En me rendant dans le Mississippi, je souhaite au moins trois choses : mesurer l’écart entre mon fantasme littéraire et les faits, entrer en contact avec une Amérique qui n’est ni celle de la côte Est, ni celle de la côte Ouest, découvrir la touffeur de ces étés effroyables, lire Faulkner sur place, « dans son jus » si je puis dire, et surtout finir un roman que j’ai débuté et qui s’intitule pour l’heure Le grand matin. Une fois encore, il est question de ces vies minuscules qui recèlent tant de grandeur, des destins invisibles qui n’ont rien à envier à ceux de la Bible, du cours des fleuves et de nos vies.

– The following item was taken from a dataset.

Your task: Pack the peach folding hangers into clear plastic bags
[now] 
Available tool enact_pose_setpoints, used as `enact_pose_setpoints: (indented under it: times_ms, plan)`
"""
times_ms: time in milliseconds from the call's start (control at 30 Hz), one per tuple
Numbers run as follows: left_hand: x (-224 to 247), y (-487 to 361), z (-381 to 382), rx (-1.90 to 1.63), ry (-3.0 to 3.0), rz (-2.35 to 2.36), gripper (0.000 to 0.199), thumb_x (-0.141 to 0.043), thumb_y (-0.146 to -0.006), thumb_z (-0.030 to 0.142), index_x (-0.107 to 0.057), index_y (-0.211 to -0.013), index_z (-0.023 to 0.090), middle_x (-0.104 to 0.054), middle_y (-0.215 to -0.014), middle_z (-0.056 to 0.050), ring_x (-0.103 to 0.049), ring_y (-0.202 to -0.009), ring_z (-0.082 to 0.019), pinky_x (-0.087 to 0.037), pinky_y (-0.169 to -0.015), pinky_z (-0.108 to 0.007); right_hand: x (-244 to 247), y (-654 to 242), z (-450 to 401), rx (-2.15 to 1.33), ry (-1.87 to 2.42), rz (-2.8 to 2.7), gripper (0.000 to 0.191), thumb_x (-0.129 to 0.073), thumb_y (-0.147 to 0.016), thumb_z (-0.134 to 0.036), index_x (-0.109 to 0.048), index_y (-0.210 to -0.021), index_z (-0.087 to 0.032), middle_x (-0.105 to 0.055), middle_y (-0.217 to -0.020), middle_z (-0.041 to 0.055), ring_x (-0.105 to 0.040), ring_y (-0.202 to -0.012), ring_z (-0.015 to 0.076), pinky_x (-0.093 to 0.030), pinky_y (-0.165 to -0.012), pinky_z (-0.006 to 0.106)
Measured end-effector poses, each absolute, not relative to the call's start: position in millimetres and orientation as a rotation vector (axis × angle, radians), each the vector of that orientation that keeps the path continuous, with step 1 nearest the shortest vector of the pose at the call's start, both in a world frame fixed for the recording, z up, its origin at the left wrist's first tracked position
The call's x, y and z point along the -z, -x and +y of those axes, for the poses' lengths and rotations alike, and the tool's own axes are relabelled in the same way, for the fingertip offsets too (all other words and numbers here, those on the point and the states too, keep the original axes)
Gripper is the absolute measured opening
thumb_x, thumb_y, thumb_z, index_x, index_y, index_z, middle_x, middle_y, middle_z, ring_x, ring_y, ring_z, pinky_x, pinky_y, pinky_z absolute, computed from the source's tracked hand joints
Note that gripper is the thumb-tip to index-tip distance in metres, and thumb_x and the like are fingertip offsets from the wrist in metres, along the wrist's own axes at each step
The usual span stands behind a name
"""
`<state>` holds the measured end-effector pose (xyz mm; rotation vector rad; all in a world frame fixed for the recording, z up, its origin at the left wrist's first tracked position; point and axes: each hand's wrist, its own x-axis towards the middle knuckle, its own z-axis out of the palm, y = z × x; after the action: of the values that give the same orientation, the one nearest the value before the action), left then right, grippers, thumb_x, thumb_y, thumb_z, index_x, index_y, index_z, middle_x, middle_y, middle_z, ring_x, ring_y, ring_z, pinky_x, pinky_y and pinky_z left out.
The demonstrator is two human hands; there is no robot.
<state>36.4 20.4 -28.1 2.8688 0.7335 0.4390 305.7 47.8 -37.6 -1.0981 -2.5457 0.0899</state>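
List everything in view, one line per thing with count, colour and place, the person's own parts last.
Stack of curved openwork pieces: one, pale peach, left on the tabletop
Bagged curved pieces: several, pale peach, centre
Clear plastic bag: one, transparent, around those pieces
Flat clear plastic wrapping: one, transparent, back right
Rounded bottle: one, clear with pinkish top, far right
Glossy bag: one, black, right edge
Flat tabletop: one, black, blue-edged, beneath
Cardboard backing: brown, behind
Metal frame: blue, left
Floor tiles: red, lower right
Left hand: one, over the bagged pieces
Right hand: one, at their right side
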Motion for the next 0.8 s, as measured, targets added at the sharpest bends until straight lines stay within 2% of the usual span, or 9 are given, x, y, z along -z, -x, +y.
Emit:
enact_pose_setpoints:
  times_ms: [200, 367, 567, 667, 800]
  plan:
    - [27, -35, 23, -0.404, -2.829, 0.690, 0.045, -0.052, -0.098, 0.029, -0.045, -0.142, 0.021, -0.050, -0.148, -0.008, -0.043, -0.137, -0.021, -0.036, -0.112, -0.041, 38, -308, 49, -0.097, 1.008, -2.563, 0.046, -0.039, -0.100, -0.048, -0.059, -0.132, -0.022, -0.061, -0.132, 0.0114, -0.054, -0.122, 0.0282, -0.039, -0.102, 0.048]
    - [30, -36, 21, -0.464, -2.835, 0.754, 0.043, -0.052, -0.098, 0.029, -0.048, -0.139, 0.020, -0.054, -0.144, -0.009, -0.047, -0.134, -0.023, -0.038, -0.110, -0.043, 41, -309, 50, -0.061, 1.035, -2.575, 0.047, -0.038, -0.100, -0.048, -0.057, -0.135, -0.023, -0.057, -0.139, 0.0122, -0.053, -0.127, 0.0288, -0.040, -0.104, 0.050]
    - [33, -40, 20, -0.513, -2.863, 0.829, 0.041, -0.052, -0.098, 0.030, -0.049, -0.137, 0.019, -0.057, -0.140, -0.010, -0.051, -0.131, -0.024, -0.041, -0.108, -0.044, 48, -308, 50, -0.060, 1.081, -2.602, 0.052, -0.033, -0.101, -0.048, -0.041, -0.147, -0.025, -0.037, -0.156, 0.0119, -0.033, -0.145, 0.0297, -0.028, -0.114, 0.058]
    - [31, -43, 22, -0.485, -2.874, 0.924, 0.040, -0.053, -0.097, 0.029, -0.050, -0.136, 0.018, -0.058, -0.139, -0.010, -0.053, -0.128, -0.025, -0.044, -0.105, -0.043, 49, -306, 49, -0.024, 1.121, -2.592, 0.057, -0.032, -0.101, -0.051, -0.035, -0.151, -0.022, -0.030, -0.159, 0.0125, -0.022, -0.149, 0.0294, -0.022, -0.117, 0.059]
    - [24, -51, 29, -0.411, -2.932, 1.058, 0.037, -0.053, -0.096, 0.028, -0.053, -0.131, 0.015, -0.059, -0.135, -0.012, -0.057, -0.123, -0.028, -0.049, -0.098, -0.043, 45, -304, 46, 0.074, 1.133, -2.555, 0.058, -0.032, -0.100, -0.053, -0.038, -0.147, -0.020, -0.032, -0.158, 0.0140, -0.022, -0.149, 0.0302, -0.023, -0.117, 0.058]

En me rendant à Oxford, dans le Mississippi, je rêve au fond de réaliser un fantasme qui consisterait à éprouver cette chaleur que décrit William Faulkner, croiser ces êtres qu’il dépeint, ou leurs petits-enfants tout du moins. Ce qui me fait envie, c’est cette Amérique qui n’est ni la côte Est ni la Côte Ouest, de même que mes romans ne décrivent ni les grandes villes ni les banlieues, mais ces territoires intercalaires, hantés par leur passé, l’impression d’un déclin parfois, le sentiment d’appartenance à une communauté aussi. Ces vies étroites et pourtant si vastes.
J’ai déjà contacté David Boyle (publié en France chez Rivages) qui vit à Oxford et fréquente un grouped’auteurs qui vit sur place. J’aimerais m’imprégner de ces lieux, lire les histoires qui se déroulent dans le Yoknapatawpha, à l’endroit-même où elles sont nées. Respirer un peu de cette Amérique compliquée qui craint pour son avenir et regrette ses gloires d’antan, comme la France dont je parle dans mes romans, et mieux sentir ce qu’il y a dans cet air où vécurent des gens comme Flannery O’Connor, Tennessee Williams ou Carson McCullers. Le Sud.
Quand j’ai postulé pour cette résidence, je venais d’achever Connemara et me sentait vidé. Aujourd’hui, j’ai un autre roman en cours, et j’aurais envie d’en écrire une partie dans ces contrées si chargées. Chargées comme on parle d’une charge de poudre ou de dynamite. C’est-à-dire saturées d’une énergie explosive, écrasante, qui ferait peut-être fleurir quelque chose de spécial dans mon travail.